Século vinte e um., 21, XXI – o século do amorrr. Esse é o século do amorrr com amorrr e do amorrr sem amorrr também. A palavra amor ganha mais dois erres (amorrr – com três erres) para reforçar sua tarefa de transformar a humanidade e povoar o mundo de pessoas amorosas e dispostas a conviver em paz sem julgamentos ou promoção de guerras. A Pontinho de Luz traz à tona a necessidade de amarmos indistintamente e desafia toda a sua família a fazer o amorrr ser amado. Para isso, devemos ensinar as crianças a serem fiéis a ele (ao amorrr) e amar, principalmente, as pessoas e situações não-amáveis.

Isso significa que a nossa lista de pessoas e situações amáveis ganhará mais linhas e nomes pois os não-merecedores também deverão ser retribuídos com o que há de melhor dentro de nós. Ódio com amorrr se paga. Guerra com paz se paga. Briga com bandeira branca se paga. Ciúme com desapego se paga. Orgulho com humildade se paga. Barulho com silêncio se paga. Cativeiro com liberdade se paga. Ostentação com simplicidade se paga. Ingratidão com gratidão se paga. Ofensa com elogio se paga. Pessimismo com otimismo se paga. Pé no chão lunatismo se paga. Careta com beijinho se paga. Jiló com pudim de leite condensado – se paga (e como se paga), eticétera, eticétera, eticétera.

Nem sempre os não-amáveis para você serão não-amáveis para o outro. Isso acontece porque podemos detestar uma opinião dada a respeito de determinado assunto, mas isso não desqualifica quem o fez. Não é porque o vizinho gosta de batata doce e você detesta – que isso o torna horrendo. Não é porque seu colega de trabalho votou em tal candidato à presidência – que o torna medonho. Não é porque você não foi convidado para aquele churrasco na casa do primo – que isso o torna um babaca. Não foi bom pra você, mas pode ser para os outros. Não caiu bem pra você, mas cai para os outros. Não é conveniente pra você, mas é para os outros. Naquele momento a coisa não foi feita pra você, mas foi feita para os outros.
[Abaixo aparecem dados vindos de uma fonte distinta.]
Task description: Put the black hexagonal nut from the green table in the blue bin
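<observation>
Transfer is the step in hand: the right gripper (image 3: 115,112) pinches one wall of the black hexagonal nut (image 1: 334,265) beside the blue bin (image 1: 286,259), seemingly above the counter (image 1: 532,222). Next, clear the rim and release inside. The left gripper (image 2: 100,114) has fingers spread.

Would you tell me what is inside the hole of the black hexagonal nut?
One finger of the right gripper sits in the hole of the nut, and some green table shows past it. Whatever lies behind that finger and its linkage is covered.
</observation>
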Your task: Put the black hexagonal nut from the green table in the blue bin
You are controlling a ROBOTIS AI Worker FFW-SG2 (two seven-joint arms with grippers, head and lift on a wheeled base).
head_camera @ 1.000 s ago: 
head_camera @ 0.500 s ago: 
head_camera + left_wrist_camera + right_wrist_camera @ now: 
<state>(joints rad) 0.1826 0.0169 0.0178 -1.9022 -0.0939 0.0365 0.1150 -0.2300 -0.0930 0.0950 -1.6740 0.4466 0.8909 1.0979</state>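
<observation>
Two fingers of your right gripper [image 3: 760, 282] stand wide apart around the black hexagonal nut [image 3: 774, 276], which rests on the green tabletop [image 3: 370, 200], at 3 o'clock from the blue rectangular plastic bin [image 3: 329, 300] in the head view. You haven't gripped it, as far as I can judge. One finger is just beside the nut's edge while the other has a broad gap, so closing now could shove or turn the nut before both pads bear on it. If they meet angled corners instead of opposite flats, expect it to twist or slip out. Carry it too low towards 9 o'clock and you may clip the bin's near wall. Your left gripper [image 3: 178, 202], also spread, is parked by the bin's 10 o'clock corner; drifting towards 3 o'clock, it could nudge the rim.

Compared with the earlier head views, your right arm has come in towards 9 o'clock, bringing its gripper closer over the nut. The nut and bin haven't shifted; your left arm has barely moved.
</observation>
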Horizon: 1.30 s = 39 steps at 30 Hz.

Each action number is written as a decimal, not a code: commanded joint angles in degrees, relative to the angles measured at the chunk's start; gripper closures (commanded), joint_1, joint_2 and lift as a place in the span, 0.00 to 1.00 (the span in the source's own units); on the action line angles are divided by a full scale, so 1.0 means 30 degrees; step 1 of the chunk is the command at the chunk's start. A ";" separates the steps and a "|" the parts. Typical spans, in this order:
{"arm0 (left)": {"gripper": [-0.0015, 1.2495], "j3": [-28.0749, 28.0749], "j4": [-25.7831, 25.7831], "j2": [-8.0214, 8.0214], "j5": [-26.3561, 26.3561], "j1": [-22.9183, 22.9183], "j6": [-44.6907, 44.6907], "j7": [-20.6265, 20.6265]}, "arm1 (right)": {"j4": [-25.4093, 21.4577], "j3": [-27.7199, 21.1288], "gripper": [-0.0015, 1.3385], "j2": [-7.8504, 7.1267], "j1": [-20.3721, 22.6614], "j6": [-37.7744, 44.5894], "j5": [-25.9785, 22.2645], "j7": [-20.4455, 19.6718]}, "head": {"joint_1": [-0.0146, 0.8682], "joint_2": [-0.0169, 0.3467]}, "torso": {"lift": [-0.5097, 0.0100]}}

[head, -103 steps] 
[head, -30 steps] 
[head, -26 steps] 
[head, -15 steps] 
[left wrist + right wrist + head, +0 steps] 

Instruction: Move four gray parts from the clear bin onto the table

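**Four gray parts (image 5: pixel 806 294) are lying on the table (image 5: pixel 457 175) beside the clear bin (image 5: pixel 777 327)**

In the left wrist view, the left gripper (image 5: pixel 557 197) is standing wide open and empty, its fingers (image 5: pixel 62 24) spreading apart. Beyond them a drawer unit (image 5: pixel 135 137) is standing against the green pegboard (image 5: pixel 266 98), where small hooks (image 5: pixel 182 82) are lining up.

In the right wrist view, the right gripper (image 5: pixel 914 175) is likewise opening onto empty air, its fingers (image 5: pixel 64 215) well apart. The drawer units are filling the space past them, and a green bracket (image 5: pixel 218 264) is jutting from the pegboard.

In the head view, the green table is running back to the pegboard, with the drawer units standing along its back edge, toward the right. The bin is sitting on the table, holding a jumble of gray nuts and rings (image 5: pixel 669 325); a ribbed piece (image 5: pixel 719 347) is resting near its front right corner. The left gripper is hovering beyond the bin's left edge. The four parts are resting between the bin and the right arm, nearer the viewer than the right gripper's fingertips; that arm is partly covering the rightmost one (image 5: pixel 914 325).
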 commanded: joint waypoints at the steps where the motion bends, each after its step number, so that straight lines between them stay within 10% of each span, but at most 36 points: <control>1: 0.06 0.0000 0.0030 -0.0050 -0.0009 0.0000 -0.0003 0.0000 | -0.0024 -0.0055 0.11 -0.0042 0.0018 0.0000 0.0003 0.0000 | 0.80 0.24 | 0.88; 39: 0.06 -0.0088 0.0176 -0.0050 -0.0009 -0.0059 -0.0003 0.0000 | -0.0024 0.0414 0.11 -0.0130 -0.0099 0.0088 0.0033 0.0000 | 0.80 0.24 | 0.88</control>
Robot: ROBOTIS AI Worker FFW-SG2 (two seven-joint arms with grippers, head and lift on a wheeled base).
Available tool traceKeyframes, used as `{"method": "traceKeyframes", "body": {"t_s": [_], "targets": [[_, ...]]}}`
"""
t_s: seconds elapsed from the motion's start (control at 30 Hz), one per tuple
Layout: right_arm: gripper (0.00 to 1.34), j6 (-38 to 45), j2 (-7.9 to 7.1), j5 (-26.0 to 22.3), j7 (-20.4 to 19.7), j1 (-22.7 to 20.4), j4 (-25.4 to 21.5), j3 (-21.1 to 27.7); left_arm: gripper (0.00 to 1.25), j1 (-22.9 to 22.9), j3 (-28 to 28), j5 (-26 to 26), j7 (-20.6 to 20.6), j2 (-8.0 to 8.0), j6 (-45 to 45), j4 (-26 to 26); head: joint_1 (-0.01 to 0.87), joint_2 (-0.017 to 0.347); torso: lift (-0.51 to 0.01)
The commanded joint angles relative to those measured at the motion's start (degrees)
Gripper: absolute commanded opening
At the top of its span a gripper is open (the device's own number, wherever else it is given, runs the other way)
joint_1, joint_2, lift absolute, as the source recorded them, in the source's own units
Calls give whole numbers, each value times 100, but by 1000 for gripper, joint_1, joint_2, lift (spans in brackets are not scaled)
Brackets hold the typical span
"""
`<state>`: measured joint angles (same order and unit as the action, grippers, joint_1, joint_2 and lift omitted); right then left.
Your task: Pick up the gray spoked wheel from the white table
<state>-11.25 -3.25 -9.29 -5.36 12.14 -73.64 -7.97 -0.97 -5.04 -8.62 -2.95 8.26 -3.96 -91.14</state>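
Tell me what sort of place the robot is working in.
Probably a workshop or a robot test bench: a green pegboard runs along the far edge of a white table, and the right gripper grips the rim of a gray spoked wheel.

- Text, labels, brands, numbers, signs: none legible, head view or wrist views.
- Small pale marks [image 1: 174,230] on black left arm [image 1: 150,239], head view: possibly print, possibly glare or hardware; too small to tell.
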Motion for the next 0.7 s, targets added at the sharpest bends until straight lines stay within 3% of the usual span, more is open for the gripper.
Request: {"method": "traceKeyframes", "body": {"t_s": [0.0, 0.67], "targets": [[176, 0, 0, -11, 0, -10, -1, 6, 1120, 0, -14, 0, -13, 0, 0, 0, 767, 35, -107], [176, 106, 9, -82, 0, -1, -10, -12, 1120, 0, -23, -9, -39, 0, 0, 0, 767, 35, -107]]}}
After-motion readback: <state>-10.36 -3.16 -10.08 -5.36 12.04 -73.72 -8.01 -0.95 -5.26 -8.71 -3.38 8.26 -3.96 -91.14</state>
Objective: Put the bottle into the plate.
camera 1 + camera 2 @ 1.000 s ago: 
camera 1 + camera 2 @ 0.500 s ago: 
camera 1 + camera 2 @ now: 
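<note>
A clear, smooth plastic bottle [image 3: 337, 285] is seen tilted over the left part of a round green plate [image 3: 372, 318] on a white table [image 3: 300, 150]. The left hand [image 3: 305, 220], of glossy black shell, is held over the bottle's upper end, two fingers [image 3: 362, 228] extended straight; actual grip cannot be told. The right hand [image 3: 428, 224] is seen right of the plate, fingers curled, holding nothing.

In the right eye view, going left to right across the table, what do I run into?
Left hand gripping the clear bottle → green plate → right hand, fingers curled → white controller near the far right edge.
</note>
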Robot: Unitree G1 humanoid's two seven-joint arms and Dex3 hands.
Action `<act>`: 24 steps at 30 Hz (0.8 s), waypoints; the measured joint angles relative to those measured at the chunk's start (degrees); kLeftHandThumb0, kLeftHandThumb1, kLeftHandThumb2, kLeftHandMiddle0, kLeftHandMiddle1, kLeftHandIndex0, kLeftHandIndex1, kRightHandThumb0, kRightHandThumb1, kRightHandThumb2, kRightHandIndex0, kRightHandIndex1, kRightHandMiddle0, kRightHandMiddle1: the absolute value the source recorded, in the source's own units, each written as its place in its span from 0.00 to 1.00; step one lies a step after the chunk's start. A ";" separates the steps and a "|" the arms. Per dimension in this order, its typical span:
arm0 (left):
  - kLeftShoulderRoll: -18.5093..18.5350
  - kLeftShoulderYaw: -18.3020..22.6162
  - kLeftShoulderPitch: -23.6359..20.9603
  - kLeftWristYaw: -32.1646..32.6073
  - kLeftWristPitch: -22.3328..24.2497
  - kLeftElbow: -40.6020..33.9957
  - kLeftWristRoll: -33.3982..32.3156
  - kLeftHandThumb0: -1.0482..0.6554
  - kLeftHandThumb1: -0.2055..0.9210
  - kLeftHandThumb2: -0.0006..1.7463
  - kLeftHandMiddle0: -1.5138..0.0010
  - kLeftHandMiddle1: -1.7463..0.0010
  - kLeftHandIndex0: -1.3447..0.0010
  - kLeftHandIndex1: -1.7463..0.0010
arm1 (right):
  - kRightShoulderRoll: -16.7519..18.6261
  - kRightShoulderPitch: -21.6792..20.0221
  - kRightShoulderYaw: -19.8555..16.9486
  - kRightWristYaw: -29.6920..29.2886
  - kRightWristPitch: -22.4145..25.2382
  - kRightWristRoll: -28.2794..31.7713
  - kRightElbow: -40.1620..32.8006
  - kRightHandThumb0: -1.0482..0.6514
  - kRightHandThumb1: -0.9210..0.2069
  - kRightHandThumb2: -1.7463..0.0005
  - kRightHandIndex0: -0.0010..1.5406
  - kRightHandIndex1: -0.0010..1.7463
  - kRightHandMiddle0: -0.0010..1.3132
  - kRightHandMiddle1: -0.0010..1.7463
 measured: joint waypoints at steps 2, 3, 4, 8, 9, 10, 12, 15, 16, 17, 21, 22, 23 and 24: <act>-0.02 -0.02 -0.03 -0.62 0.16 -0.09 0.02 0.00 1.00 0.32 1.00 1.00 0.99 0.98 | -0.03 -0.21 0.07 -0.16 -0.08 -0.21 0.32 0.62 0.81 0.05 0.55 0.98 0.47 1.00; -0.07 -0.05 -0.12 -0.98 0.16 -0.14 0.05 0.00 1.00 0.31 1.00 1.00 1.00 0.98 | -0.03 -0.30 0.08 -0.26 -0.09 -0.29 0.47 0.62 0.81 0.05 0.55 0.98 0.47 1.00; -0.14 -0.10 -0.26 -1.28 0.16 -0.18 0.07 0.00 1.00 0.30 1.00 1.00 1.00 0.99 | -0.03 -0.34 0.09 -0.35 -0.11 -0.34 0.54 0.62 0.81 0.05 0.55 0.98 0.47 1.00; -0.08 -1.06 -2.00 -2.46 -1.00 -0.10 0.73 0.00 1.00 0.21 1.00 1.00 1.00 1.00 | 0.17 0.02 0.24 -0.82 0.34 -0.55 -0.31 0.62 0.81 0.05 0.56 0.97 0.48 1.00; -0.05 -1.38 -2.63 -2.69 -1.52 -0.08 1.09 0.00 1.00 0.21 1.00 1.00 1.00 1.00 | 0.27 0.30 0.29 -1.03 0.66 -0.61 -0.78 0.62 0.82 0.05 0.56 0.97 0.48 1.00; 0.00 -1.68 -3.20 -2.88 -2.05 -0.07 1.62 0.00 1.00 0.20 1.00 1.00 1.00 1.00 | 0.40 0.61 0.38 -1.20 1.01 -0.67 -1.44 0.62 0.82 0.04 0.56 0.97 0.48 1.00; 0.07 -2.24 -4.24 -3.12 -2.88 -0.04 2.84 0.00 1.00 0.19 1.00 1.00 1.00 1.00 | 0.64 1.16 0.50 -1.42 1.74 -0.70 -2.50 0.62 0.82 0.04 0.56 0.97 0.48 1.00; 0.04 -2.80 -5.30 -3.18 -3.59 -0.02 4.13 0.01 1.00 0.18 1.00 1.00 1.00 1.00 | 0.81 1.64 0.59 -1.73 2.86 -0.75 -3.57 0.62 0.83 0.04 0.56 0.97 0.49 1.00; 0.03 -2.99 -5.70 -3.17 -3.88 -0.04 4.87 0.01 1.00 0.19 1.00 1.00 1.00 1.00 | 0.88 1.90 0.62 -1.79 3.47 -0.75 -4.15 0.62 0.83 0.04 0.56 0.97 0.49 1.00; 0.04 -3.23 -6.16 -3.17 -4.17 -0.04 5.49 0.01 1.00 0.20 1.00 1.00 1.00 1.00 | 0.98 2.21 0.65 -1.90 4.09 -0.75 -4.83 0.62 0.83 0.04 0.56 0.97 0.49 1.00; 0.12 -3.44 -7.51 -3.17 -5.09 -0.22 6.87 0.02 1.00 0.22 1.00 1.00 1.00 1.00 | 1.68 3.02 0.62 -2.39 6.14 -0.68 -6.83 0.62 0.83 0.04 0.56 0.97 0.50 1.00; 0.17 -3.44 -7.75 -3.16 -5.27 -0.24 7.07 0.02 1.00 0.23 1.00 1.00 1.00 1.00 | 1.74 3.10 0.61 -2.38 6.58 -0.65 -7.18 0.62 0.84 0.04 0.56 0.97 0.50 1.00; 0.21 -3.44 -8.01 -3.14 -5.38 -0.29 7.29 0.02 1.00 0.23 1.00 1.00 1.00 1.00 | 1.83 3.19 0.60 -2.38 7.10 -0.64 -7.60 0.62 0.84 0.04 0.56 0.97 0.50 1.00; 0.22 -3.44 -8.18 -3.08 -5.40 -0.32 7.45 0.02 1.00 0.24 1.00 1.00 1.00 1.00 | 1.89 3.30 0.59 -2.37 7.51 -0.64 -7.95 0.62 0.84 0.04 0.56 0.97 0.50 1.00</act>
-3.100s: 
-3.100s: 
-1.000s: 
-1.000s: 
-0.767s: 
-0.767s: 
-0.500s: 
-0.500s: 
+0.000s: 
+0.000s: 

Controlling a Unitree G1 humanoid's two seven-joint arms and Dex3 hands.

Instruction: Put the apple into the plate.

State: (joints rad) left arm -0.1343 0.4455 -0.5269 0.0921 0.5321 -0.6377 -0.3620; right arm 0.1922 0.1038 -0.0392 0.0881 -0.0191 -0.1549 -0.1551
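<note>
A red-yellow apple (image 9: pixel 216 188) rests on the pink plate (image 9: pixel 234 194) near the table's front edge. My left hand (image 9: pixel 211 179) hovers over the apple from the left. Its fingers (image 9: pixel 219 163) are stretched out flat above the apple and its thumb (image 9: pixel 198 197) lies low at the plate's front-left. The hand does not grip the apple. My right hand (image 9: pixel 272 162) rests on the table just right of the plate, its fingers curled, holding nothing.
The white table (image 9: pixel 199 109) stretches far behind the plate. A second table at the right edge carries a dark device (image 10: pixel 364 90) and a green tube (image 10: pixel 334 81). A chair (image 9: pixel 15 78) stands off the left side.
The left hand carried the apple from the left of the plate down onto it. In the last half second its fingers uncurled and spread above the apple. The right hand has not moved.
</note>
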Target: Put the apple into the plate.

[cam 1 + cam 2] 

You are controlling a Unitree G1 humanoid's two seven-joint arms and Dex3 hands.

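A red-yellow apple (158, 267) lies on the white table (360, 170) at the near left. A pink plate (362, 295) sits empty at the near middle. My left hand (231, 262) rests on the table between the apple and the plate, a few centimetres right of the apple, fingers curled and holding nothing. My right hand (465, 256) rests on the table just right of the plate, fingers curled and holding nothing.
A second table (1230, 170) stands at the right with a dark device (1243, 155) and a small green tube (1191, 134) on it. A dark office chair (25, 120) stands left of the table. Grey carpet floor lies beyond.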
O mesmo que gosta de batata doce, que votou em tal candidato, que não te convidou para o churrasco, pode ser o mesmo que dias ou semanas ou meses ou anos atrás te estendeu a mão, sorriu pra você, te deu um copo com água, preparou um brigadeiro, te presenteou no aniversário, emprestou dinheiro, concordou com suas ideias, te elogiou, dormiu de conchinha, fez uma massagem ou cafuné, te deu carona, convidou para o cinema, te ouviu, pagou um sorvete de casquinha, orou por você (e hora até hoje, vai saber), te levou pra almoçar fora, serviu de cupido, testemunhou a seu favor, mentiu pra te safar de alguma furada, disse que está lindo (a), te acompanhou numa consulta médica, eticétera, eticétera, eticétera.

Continua no dever de casa, senhoras e senhores?

O tempo presente e o tempo futuro pertencem aqueles que amam. Pertencem aqueles que são capazes de amar os não-amáveis e a situações desfavoráveis pois acreditam na transformação através do amorrr. É somente por ele (amorrr) e com ele (amorrr) que mudaremos. É nele que ressurgiremos como um novo povo forte, unido pelo bem de verdade, pois amar quem é amável é fácil. Ao nos esforçarmos para privilegiar quem não merece com o nosso amorrr, ensinaremos o que é certo para as crianças de hoje. Aos adultos, desejo que desejem essa forma de viver. É compartilhando o que temos de melhor que multiplicamos dentro da gente. As sementes já estão florescendo, pois, nosso exército governa o mundo em silêncio. Ah! O amorrr é silencioso as vezes.

A lista cresceu.
Releia nome por nome.
Agradeça novamente quem te fez bem.
Ofereça uma flor pra quem te agrediu.
Peça perdão.
Perdoe.
Amorrr.
Eticétera, eticétera, eticétera.

Irmão Tiago, Salvador, 09 de abril de 2019.